Хирургическое лечение

Показаниями к операции являются:

  • Стойкий, не купируемый консервативно болевой синдром.
  • Прогрессирующий неврологический дефицит (слабость в ногах).
  • Выраженные нарушения функций тазовых органов.
  • Увеличение размеров кисты по данным контрольных исследований.

Основные виды операций:

  1. Декомпрессия и фенестрация кисты: микрохирургическое вскрытие кисты, удаление её содержимого и части стенок для ликвидации сдавления нерва и предотвращения рецидива.
  2. Дренирование и шунтирование кисты: установка специального катетера (шунта) для оттока ликвора из кисты в брюшную полость или другую область.
  3. Пломбировка (окклюзия) кисты: введение в полость кисты фибринового клея или другой субстанции для её «склеивания» и уменьшения.

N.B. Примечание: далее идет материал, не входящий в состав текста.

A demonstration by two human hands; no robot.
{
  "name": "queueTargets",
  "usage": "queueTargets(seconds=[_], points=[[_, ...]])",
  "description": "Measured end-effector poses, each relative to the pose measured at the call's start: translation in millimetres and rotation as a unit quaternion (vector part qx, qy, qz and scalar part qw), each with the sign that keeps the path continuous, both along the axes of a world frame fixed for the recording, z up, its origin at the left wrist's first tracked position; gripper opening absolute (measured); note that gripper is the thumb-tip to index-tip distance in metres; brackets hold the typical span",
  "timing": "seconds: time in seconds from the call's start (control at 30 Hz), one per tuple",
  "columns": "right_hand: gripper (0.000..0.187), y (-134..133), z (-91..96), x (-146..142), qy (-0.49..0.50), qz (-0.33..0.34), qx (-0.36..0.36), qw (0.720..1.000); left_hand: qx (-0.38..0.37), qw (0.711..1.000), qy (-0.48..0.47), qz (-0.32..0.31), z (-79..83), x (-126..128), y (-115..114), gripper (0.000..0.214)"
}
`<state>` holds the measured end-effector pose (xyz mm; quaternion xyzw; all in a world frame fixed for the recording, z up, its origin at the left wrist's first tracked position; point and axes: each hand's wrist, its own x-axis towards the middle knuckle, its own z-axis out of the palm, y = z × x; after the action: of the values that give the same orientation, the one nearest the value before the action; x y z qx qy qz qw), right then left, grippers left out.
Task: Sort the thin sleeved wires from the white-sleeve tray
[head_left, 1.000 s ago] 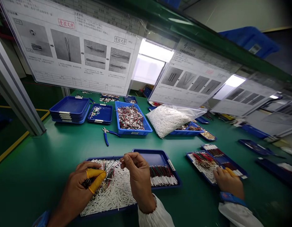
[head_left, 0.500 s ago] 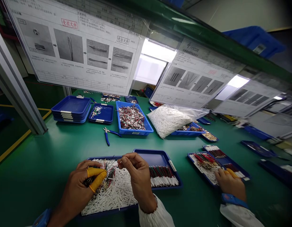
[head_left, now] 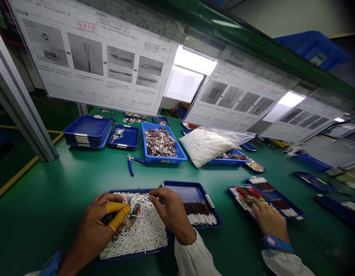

Выбор метода операции — сложная задача, которую нейрохирург решает индивидуально, учитывая все риски и возможные осложнения (ликворея, инфицирование, рецидив).

Прогноз

При бессимптомных кистах прогноз благоприятный, часто требуется лишь динамическое наблюдение. После успешного хирургического лечения у большинства пациентов наблюдается значительное уменьшение или полное исчезновение симптомов. Однако в некоторых случаях возможны рецидивы.

В любом случае, при обнаружении кисты Тарлова и появлении симптомов необходимо наблюдаться у невролога или нейрохирурга для определения оптимальной тактики ведения.